### [TRY IT]
Please write out every line of the listing without alteration, but omit the images.

========

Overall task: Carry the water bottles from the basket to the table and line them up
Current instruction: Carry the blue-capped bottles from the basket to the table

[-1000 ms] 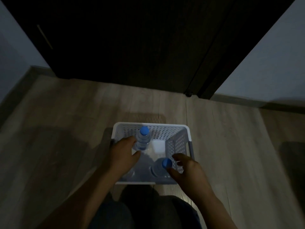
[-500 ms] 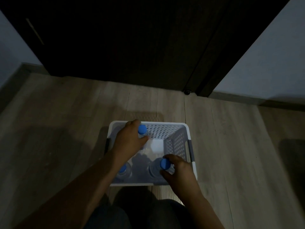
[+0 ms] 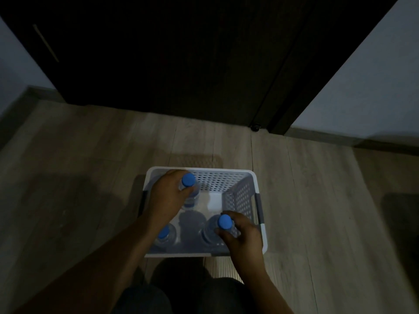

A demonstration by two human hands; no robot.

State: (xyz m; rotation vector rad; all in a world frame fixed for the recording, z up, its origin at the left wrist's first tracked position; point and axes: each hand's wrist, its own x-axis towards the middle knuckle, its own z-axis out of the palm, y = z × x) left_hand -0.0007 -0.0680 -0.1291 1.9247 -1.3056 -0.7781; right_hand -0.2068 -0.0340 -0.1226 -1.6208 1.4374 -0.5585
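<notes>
left hand (image 3: 169, 197) grips far bottle (image 3: 188, 180), right hand (image 3: 243, 237) grips near bottle (image 3: 225, 222), both inside basket (image 3: 226, 172).

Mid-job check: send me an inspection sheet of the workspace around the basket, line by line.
Surface: wood plank floor; no table in view.
Job's things: white perforated basket on the floor, with three blue-capped bottles inside, caps up: far bottle, near-right bottle, and near-left bottle, partly under the left forearm.
Clutter: nothing seen.
Grippers: left hand grips the far bottle; right hand grips the near-right bottle below its cap.
Cables: nothing seen.
Surroundings: dark door ahead, pale wall on the right, small door stop at the door's foot; dim light.
</notes>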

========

### [WRITTEN REPLY]
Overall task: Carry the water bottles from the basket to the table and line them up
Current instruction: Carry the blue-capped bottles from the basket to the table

[-1000 ms] 
[-500 ms] 
[+0 ms] 

A demonstration by two human hands; no robot.

State: (xyz m; rotation vector rad; all in a world frame fixed for the recording, z up, its origin at the left wrist's first tracked position; point and axes: each hand's wrist, its own x-axis towards the middle knuckle, its own z-axis out of the palm, y = z × x) left_hand -0.0007 -0.0680 -0.1291 1.9247 -1.3056 -0.7781; right_hand -0.2068 -0.0340 -0.1226 -1.6208 1.4374 -0.5585
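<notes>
left hand (image 3: 169, 197) grips far bottle (image 3: 188, 180), right hand (image 3: 243, 237) grips near bottle (image 3: 225, 222), both inside basket (image 3: 226, 172).

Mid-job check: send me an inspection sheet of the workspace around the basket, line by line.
Surface: wood plank floor; no table in view.
Job's things: white perforated basket on the floor, with three blue-capped bottles inside, caps up: far bottle, near-right bottle, and near-left bottle, partly under the left forearm.
Clutter: nothing seen.
Grippers: left hand grips the far bottle; right hand grips the near-right bottle below its cap.
Cables: nothing seen.
Surroundings: dark door ahead, pale wall on the right, small door stop at the door's foot; dim light.
</notes>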

The exercise ends with this answer.